TASK DETAILS:
From the entries below, copy exactly the lines from the one that contains "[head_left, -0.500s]" through the one that contains "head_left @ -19", both included, and only those.

##### MATERIAL SUPPLIED

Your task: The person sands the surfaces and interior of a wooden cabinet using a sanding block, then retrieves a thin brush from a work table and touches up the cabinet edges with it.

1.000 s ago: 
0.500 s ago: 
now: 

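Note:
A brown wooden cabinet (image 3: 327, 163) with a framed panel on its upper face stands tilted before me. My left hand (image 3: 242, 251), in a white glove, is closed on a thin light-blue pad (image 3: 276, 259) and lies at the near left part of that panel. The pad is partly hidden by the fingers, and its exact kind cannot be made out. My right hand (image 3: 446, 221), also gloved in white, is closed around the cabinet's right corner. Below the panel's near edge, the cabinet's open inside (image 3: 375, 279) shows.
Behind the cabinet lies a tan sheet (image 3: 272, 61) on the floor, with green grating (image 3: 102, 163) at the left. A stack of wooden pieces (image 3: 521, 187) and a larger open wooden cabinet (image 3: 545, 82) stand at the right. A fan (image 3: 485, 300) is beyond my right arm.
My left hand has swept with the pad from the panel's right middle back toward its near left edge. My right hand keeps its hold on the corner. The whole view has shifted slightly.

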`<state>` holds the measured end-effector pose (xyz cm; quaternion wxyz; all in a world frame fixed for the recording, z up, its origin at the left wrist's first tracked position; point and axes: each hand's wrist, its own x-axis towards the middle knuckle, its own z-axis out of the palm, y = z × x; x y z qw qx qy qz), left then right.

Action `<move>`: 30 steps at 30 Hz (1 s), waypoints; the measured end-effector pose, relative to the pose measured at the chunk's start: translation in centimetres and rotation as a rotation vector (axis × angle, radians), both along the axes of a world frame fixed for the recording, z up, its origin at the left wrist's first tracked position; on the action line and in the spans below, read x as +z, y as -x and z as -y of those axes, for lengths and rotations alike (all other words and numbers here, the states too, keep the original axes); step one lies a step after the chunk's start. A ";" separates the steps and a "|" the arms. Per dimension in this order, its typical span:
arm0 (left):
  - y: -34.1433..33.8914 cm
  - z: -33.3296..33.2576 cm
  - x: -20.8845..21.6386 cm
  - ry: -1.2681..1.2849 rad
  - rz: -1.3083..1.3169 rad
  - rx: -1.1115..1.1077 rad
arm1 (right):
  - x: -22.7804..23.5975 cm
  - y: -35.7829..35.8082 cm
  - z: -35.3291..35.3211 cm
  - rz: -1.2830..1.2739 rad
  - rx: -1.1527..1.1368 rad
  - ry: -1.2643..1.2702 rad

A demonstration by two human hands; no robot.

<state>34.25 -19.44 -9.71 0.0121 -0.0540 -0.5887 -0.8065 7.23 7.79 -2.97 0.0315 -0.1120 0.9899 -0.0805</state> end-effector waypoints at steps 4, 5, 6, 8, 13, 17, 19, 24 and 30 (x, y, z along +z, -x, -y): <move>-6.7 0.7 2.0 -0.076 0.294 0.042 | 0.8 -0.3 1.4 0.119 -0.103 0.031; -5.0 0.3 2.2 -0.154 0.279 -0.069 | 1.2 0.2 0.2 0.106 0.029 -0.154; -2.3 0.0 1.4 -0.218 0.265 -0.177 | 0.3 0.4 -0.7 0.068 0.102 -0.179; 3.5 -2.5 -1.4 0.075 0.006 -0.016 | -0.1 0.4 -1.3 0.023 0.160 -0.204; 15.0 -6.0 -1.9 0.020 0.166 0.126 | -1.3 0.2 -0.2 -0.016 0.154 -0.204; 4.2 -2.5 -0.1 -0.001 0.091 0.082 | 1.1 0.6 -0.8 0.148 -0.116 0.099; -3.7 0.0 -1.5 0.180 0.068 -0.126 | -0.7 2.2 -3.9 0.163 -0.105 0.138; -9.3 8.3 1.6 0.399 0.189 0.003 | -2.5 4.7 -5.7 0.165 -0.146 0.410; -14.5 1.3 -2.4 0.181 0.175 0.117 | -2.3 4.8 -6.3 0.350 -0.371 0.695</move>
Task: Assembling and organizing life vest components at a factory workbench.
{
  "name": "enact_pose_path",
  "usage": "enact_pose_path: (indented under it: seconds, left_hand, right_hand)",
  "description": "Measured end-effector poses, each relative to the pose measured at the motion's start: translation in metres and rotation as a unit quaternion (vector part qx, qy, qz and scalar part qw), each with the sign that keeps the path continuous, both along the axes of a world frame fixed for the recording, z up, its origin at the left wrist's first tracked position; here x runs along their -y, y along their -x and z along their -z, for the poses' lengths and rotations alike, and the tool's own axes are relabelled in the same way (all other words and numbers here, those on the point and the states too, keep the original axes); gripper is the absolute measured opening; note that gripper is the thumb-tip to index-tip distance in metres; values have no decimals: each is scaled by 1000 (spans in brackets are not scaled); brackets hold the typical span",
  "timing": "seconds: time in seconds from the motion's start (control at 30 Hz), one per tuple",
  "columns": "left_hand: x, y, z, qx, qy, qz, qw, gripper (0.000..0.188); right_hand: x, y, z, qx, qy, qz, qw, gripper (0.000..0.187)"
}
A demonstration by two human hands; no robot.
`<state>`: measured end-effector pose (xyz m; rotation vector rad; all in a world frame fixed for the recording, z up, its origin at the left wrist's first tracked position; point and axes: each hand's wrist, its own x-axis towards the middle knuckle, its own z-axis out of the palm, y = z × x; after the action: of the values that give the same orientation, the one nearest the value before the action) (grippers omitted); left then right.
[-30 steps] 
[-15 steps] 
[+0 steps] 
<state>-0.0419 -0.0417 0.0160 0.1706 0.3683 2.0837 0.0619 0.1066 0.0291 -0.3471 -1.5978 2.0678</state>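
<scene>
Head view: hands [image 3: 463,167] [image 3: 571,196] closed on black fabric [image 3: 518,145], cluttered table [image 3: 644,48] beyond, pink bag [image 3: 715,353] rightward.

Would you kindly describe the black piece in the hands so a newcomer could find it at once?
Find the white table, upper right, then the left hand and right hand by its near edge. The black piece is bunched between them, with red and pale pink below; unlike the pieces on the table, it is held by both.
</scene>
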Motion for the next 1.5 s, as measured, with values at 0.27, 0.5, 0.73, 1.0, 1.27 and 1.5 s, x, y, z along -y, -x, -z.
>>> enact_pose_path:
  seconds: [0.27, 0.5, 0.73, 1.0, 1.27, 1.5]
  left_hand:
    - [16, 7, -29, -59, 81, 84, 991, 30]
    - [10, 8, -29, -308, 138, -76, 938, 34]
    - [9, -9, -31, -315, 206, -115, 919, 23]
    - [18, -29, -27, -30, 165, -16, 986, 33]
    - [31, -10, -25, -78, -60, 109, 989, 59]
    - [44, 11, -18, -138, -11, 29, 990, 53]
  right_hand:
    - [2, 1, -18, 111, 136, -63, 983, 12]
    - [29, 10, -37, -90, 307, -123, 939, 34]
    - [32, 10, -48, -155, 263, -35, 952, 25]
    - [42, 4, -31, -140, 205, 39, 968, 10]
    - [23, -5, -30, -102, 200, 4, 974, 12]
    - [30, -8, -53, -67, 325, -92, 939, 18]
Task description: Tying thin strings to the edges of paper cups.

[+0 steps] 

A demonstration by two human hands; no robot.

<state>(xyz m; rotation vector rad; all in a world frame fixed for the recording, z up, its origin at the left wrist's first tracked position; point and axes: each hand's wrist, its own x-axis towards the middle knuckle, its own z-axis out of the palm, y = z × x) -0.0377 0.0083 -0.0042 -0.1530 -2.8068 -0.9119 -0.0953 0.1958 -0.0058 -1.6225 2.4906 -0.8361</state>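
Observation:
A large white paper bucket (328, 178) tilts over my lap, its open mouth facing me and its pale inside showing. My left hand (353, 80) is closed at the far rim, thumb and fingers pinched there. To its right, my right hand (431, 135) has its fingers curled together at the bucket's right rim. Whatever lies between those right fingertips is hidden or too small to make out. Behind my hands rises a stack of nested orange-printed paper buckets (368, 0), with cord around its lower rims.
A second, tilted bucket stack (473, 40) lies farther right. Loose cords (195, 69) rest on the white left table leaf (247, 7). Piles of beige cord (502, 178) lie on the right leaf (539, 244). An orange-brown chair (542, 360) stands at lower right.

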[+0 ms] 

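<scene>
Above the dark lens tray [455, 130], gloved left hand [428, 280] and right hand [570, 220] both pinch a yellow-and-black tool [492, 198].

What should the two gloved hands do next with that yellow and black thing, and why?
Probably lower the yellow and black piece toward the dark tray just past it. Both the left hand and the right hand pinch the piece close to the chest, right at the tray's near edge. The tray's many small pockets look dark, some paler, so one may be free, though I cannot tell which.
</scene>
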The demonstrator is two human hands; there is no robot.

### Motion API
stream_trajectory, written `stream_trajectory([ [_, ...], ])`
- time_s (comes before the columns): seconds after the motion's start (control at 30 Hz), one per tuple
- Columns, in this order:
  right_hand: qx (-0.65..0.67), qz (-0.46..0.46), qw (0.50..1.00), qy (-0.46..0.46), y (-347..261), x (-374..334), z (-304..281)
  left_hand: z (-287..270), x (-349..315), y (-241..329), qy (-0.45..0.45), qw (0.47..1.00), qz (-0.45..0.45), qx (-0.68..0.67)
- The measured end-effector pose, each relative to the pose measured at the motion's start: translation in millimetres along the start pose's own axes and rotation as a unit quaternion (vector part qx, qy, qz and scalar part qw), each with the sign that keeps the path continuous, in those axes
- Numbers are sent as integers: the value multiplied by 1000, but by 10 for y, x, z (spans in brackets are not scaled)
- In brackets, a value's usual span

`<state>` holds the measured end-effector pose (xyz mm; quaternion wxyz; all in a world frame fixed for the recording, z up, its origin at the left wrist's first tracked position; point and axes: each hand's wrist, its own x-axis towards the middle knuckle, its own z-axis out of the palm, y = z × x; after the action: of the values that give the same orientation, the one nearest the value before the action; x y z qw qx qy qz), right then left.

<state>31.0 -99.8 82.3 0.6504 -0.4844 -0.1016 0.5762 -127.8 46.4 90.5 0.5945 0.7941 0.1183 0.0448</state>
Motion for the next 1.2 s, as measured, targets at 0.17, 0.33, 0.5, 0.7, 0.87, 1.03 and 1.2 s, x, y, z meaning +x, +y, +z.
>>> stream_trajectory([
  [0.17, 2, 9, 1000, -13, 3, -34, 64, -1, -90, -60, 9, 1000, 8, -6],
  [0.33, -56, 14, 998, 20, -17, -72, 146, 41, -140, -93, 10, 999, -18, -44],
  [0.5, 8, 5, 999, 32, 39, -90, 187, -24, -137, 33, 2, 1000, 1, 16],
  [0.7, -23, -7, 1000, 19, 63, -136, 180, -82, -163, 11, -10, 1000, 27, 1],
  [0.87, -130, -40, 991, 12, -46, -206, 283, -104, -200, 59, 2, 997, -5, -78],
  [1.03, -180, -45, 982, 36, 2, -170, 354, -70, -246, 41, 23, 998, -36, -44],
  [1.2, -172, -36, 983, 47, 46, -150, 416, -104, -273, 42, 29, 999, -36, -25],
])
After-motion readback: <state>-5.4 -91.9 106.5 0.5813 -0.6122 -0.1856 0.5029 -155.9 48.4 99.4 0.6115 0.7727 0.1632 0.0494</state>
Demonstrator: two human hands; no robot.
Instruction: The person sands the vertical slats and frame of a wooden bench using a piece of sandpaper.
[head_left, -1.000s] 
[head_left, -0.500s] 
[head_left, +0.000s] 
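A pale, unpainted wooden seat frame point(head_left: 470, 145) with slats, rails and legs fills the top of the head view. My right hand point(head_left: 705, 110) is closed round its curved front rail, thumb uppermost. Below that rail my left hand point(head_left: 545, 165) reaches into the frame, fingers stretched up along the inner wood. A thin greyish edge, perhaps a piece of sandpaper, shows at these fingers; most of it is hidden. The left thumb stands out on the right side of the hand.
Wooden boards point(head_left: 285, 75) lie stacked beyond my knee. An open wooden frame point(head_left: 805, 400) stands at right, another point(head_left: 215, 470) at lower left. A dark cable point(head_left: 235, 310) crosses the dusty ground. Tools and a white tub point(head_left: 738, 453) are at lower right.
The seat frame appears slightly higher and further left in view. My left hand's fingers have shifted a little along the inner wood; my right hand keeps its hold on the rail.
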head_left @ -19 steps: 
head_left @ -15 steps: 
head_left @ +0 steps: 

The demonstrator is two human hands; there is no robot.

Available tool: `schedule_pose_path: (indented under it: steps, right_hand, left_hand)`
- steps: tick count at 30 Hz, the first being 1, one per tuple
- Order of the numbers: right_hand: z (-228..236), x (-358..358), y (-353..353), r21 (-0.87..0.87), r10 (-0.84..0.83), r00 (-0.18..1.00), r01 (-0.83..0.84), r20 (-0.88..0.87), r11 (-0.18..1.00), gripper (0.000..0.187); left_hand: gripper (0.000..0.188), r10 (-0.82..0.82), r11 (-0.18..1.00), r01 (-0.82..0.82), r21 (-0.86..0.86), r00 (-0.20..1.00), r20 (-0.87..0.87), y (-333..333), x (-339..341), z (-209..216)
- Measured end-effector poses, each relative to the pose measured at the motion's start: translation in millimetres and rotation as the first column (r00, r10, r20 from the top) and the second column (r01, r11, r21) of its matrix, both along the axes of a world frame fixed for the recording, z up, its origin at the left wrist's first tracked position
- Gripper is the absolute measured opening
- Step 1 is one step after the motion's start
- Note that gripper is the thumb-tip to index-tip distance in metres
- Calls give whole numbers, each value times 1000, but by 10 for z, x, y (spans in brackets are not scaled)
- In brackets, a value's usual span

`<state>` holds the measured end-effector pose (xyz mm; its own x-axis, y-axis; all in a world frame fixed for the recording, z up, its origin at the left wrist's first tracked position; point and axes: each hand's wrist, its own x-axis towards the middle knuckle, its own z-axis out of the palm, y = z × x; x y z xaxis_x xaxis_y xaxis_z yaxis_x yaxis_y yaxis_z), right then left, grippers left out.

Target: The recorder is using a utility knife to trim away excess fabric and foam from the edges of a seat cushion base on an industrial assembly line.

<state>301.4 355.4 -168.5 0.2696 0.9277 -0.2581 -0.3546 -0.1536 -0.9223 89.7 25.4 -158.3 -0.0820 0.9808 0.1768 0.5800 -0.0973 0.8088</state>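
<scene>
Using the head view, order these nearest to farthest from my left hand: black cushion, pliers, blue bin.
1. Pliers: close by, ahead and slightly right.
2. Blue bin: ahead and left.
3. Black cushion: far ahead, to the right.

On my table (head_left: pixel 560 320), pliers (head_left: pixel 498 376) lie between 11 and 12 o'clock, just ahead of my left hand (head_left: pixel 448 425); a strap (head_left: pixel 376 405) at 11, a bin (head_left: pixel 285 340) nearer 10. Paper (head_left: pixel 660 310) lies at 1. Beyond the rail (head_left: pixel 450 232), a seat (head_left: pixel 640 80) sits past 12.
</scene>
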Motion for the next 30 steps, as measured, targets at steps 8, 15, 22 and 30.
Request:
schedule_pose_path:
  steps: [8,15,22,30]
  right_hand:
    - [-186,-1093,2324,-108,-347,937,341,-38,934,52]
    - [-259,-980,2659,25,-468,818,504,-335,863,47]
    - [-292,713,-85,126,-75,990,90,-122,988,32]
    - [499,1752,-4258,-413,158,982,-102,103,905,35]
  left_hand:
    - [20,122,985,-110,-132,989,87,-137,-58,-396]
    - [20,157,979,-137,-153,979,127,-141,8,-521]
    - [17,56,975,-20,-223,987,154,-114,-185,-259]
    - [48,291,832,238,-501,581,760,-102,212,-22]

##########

RESULT FOR THIS EXERCISE:
[head_left, -0.500s] 
[head_left, +0.000s] 
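A pale, unpainted wooden seat frame point(head_left: 470, 145) with slats, rails and legs fills the top of the head view. My right hand point(head_left: 705, 110) is closed round its curved front rail, thumb uppermost. Below that rail my left hand point(head_left: 545, 165) reaches into the frame, fingers stretched up along the inner wood. A thin greyish edge, perhaps a piece of sandpaper, shows at these fingers; most of it is hidden. The left thumb stands out on the right side of the hand.
Wooden boards point(head_left: 285, 75) lie stacked beyond my knee. An open wooden frame point(head_left: 805, 400) stands at right, another point(head_left: 215, 470) at lower left. A dark cable point(head_left: 235, 310) crosses the dusty ground. Tools and a white tub point(head_left: 738, 453) are at lower right.
The seat frame appears slightly higher and further left in view. My left hand's fingers have shifted a little along the inner wood; my right hand keeps its hold on the rail.
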head_left @ -19 steps: 

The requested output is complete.